Tyler Horn is an artist from Los Angeles who recently released Collars EP. Horn is off to a solid start with this EP which showcases an eclectic mix of styles. The songwriting is top notch and it doesn't take long to realize that. Production-wise the EP sounds good and the songs certainly shine through. That being said I would have loved to have heard these songs in hi-fidelity. Something about the layers of sounds combining with the style in which he writes seemed to beg for high production value.
He opens with “Matter Of Time” which has an avant-garde ’50’s rock flavor to it. The vocal melody, bass and guitar sound like they could be played at a prom back in the ’50’s but the disjointed percussive elements combines with rising waves of white noise make for something unique. The lyrics are ambiguous and interpretative as he sings, “My oh my, what a confident bird / My heads in the sky, I've got nothing to learn / And it's only matter of time, it's only a matter of time / Before my friends are strangers, I'm all alone.” Overall, it’s a great song that benefits from a well delivered vocal performance.
“Lyla” has hints of bands like Mac Demarco and The Shins. Horn adds a build that sounds like something you would have heard from The Beatles when they were singing Twist and Shout. It’s a solid song. I would have liked to hear the vocals be a bit more prominent in the mix.

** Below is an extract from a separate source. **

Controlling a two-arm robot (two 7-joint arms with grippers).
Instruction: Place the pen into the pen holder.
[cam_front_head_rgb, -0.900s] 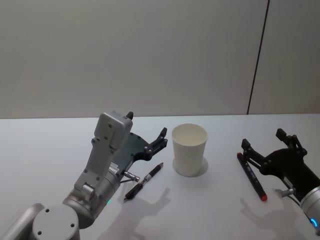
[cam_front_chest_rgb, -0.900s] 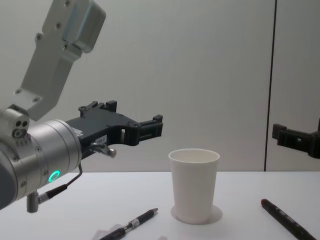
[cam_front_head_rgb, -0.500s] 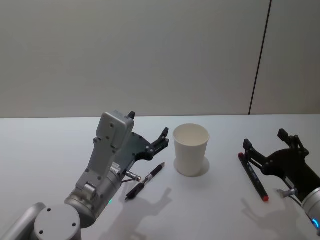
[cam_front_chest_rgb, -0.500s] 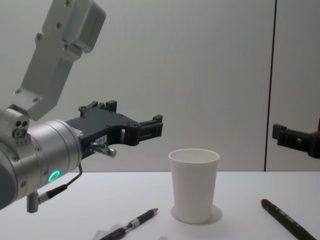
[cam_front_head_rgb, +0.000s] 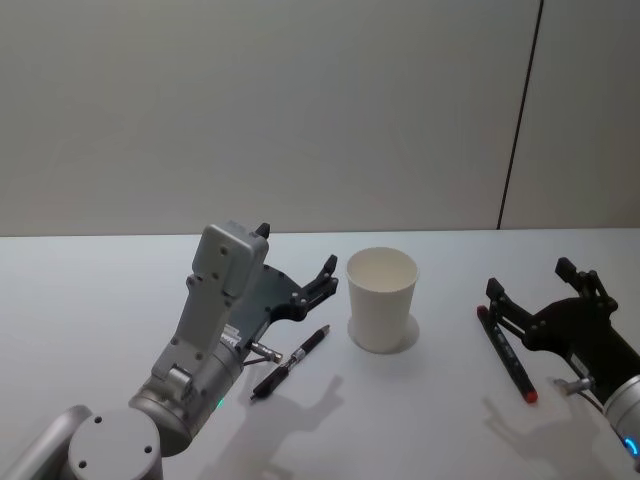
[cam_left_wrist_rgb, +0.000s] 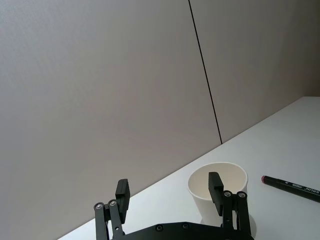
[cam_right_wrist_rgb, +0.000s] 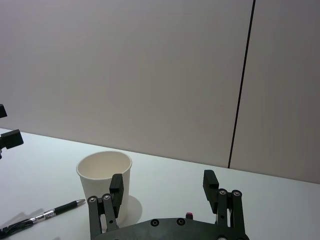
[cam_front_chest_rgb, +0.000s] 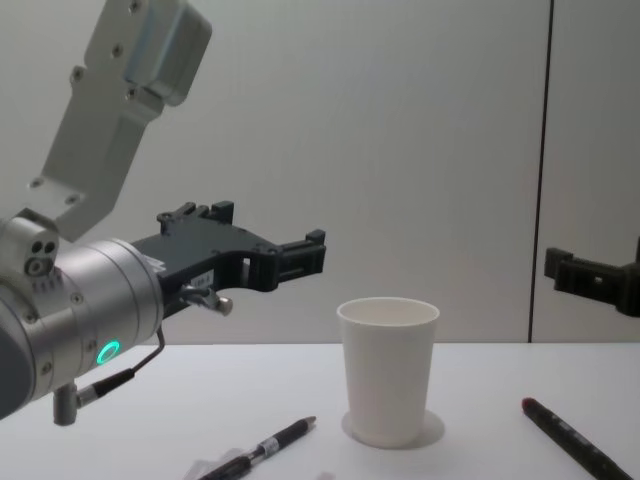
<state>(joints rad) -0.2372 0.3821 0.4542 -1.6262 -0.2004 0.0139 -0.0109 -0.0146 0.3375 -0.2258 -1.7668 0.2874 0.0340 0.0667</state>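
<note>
Pen holder (cam_front_head_rgb: 381, 313): stands upright on the white table (cam_front_head_rgb: 100, 300), about mid-scene, mouth open upward, between the two arms.

Black-and-silver pen (cam_front_head_rgb: 290, 362): lies flat on the table, left of the pen holder and nearer the robot, apart from it. Slants with its far end towards the cup's base.

Left gripper (cam_left_wrist_rgb: 169, 187): hovers over the left part of the table, above and just left of the black-and-silver pen, touching neither pen nor cup. Sits higher than the cup's rim in the chest view. Fingers spread wide, holding nothing. Points forward and to the right, towards the pen holder.

Red-tipped pen (cam_front_head_rgb: 505, 353): lies flat on the table to the right of the pen holder, well apart from it. Runs roughly near to far, with a red tip at the near end.

Right gripper (cam_right_wrist_rgb: 163, 182): hangs above the right side of the table, over and just right of the red-tipped pen, clear of it. Fingers wide apart, gripping nothing. Faces towards the far left, with the pen holder ahead of it in the right wrist view.
</note>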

“Collars” has a similar Mac Demarco vibe with hints of jazz. The song features a pleasant array of sounds including some whistling, modulated guitar and what sounds like a stand up bass. As the song progresses it gains some energy and proves to be the arguable highlight amongst the batch. It also contains lyrics which are original and can also be quite humorous. “I look good in collars, at least that's what I'm told” is a damn good line.
“Good With Words” strips back to guitar and vocals. It’s another success for Horn displaying his talent especially his guitar picking skill. There's a bluesy old ragtime feel to his guitar playing.
Collars is slightly scattered conceptually but makes up for it in superb songwriting. I'd like to think this is just the beginning for Horn because there are some original ideas in these songs.